14  不老不死──生死を超えて使命のために
 池田 彼女の「身」は病んでいたが、「心」は太陽のごとく輝いていた。「生命」は「健康」そのものであった。
 私は翌年(一九八三年)、スペインを訪問した時、彼女をたたえて、初の「名誉ヨーロッパ女子部長」の称号を贈りました。
 「健康」とは何か。その結論は「菩薩の生命」です。人のために戦い続ける一念──それが真の「健康」だと私は思う。ただ″健康食品″を食べ、自分のことだけ考えて、安楽な暮らしを願う──それが健康だとは思わない。
 「健康」を象徴する薬王は、信念に「殉教」した菩薩であった。「戦う生命」それが「健康な生命」です。

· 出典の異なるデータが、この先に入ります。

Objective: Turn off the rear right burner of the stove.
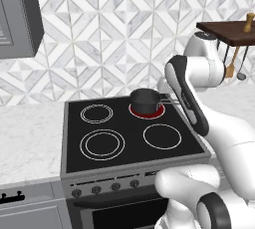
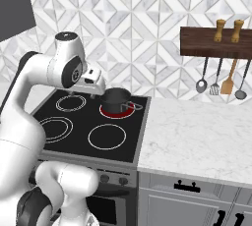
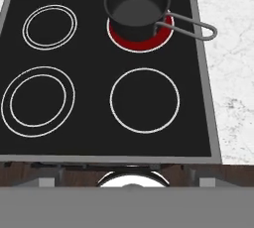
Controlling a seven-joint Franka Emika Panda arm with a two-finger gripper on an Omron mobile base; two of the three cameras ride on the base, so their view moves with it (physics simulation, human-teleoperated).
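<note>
Hand view looks straight down on the stove (image 3: 203,73); no brand, label or writing is readable on the glass or on the front panel. Rear right burner (image 3: 163,36) glows red at the cooktop's rear right corner; it is round, so no long axis. Dark saucepan (image 3: 136,6) sits on it, handle pointing toward the stove's right edge and reaching over the rim. Knobs (image 1: 115,187) line the front edge. Gripper finger spread: cannot tell.
</note>
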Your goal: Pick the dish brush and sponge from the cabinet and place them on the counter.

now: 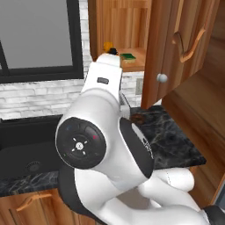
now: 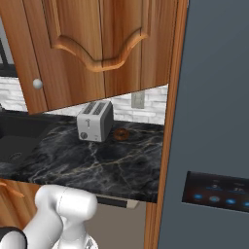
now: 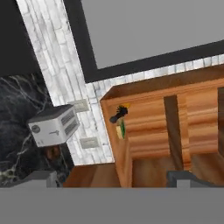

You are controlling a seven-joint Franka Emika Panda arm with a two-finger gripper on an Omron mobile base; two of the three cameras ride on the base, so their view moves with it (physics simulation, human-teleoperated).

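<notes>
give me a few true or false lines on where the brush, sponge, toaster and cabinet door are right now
1. The sponge lies on the shelf inside the cabinet. True.
2. The dish brush is on the counter. False: it is on the cabinet shelf, left of the sponge.
3. The toaster stands on the counter. True.
4. The cabinet door is shut. False: it is swung open.
5. The tool grips the sponge. False: its jaws are open and empty, short of the shelf.
</notes>
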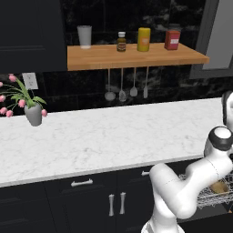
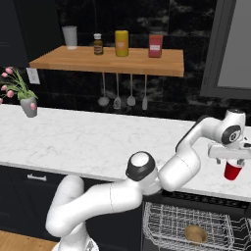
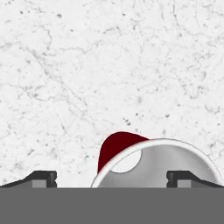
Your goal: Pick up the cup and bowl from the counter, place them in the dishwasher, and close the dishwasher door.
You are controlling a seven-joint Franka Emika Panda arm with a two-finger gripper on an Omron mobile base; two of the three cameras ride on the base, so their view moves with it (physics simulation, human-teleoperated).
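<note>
Two task items appear. Left to right in the right base view: the counter [image 2: 88, 142] runs across; below its right end the dishwasher [image 2: 196, 230] has its rack pulled out, with a brown object that is probably the bowl [image 2: 195, 234] lying in it; at far right the gripper [image 2: 234, 162] hangs directly above the red cup [image 2: 233, 171], which stands upright on the counter. In the hand view the cup's rim lies partly between the finger tips [image 3: 41, 178], offset toward the right one. The jaws stand wide, holding nothing. The coming move is judged a straight descent along the cup's vertical axis.
</note>
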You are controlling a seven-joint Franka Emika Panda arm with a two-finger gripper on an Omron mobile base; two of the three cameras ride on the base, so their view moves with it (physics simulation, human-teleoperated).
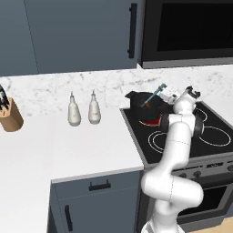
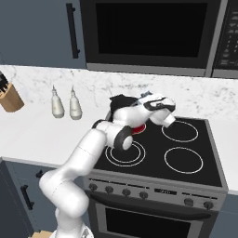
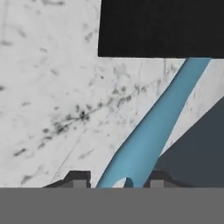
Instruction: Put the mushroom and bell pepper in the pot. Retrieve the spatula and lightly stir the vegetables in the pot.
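Gripper (image 3: 115, 183) clamping the spatula (image 3: 151, 131) between its fingertips, holding it tilted above the pot (image 1: 136, 100) on the stove (image 2: 186, 162).

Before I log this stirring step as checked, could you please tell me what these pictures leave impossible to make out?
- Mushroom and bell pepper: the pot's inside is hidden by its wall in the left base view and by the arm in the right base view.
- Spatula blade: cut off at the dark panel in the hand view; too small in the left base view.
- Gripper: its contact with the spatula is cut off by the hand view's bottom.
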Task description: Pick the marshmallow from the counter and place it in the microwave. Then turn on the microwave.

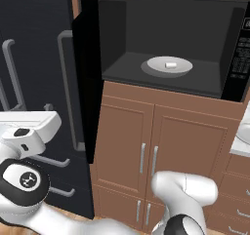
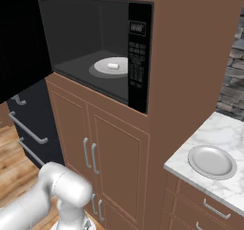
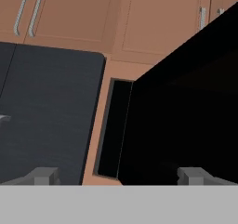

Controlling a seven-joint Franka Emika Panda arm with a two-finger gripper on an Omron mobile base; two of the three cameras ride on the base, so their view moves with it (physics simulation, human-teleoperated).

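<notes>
Marshmallow: one; lies on the plate inside the microwave, near the plate's centre
Plates: two; one in the microwave cavity, one on the marble counter at 4 o'clock of the right base view
Microwave door: one; swung wide open toward 9 o'clock
Gripper: one; two fingers spread fully apart, nothing between them, facing the dark door
Cabinet doors below the microwave: two, each with one grey handle

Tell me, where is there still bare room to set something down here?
Inside the open black microwave, a dark floor strip lies free left of and in front of the round white plate holding the tiny white marshmallow. On the white marble counter, bare slab runs behind the empty round grey plate.
</notes>
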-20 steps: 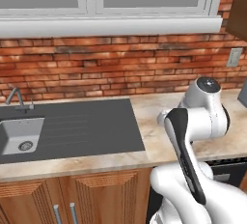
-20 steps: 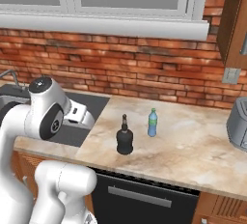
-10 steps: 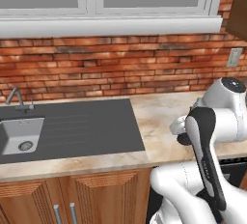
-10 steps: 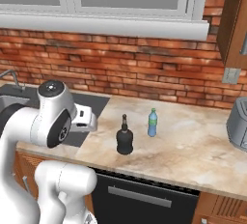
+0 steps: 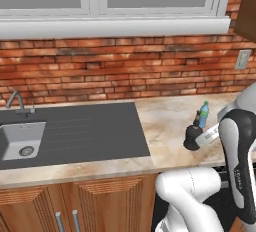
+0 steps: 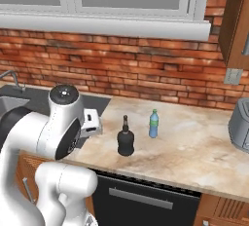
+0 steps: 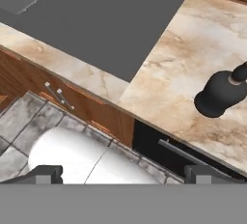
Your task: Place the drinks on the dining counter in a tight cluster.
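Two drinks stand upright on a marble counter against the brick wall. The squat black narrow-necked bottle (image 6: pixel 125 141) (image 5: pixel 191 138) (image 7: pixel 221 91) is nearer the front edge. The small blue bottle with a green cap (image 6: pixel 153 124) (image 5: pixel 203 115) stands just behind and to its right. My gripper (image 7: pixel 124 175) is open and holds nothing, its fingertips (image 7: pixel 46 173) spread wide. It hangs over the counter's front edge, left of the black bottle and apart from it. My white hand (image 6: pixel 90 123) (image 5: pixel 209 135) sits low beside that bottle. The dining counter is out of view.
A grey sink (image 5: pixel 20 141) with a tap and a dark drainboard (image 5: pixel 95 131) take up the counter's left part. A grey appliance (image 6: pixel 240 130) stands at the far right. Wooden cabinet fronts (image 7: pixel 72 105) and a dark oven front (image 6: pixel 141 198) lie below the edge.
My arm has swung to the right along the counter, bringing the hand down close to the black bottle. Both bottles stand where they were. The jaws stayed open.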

 私もお会いしたが、ルネ・デュボス博士(世界的医学者)は言っておられた。「心配のない世界でストレスもひずみもない生活を想像するのは心楽しいことかもしれないが、これは怠けものの夢にすぎない」(『健康という幻想』田多井吉之助訳、紀伊国屋書店)と。
 (さらに「地球は想いの場所ではない。人間は、必ずしも自分のためではなく、永遠に進んでいく情緒的、知能的、倫理的発展のために、戦うように選ばれているのだ。危険のまっただなかで伸びていくことこそ、魂の法則であるから、それが人類の宿命なのである」〈同前〉と)
 ストレスや悩みをも、生命力に転じていく。それが「毒を薬に変える(変毒為薬)」妙法です。「大いに楽しく生きよう」という仏法の境涯の実現です。
 そのためには、戦いです。「生死を超えて、汝の為すべきことを為せ!」です。この使命感の前には、生も死もない。この献身の前には、死苦さえが前進の力に変わる。
 大聖人は、本門の流通分は、寿量品・方便品の″修行の仕方″を説いていると仰せだ。(御書一四九九ページ)
 薬王品も、まさに「末法広宣流布の戦士よ! 薬王菩薩のごとく、命を燃やせ!」と教えているのではないだろうか。そういう青年が陸続と現れたとき、創価学会全体が永遠化される。「不老不死の教団」になっていくのです。
 そうなって初めて、永遠の未来にわたって、全人類に「癒しの光明」を燦然と送り続けることができるのです。